▶ **Exercise description**
All the data that follows should be repeated exactly, without a single picture.

▶ **Given data**
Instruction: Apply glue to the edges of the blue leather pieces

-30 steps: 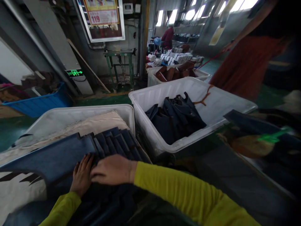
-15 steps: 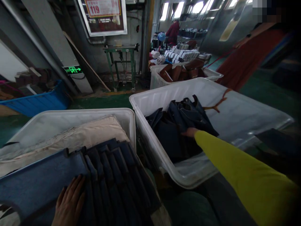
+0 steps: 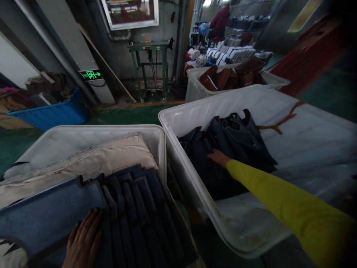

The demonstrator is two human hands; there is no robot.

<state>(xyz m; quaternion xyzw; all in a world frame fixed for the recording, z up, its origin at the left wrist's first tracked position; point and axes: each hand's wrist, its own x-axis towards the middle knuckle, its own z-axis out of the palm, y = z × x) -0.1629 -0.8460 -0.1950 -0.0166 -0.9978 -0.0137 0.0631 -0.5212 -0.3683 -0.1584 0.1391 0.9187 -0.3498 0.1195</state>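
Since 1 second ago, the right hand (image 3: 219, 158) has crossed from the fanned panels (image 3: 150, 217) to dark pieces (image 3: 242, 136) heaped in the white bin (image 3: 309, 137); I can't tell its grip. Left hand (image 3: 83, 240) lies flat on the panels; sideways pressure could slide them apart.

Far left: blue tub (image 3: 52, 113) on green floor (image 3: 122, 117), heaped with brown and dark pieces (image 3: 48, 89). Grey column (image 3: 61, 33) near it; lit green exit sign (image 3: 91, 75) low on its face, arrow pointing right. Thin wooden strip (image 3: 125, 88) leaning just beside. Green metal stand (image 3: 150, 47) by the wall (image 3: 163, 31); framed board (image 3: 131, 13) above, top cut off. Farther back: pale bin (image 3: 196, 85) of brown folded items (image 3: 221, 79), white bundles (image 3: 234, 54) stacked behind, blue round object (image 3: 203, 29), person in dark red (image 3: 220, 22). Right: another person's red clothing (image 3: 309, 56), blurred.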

▶ **Your response**
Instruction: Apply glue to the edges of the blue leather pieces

-30 steps: 
-15 steps: 
+0 steps: 

The demonstrator is two human hands; there is no robot.

<state>(xyz m; quaternion xyzw; all in a world frame fixed for the recording, z up, its origin at the left wrist's first tracked position; point and axes: each hand's wrist, its own x-axis towards the middle knuckle, its own z-axis out of the palm, y = z × x) -0.1629 -0.8460 -0.1950 -0.0166 -0.9978 -0.0137 0.0631 -0.5212 -0.3683 -0.1584 0.1391 0.9187 -0.3498 0.1195</state>
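Since 1 second ago, the right hand (image 3: 219, 158) has crossed from the fanned panels (image 3: 150, 217) to dark pieces (image 3: 242, 136) heaped in the white bin (image 3: 309, 137); I can't tell its grip. Left hand (image 3: 83, 240) lies flat on the panels; sideways pressure could slide them apart.

Far left: blue tub (image 3: 52, 113) on green floor (image 3: 122, 117), heaped with brown and dark pieces (image 3: 48, 89). Grey column (image 3: 61, 33) near it; lit green exit sign (image 3: 91, 75) low on its face, arrow pointing right. Thin wooden strip (image 3: 125, 88) leaning just beside. Green metal stand (image 3: 150, 47) by the wall (image 3: 163, 31); framed board (image 3: 131, 13) above, top cut off. Farther back: pale bin (image 3: 196, 85) of brown folded items (image 3: 221, 79), white bundles (image 3: 234, 54) stacked behind, blue round object (image 3: 203, 29), person in dark red (image 3: 220, 22). Right: another person's red clothing (image 3: 309, 56), blurred.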

There's nothing left to add to the answer.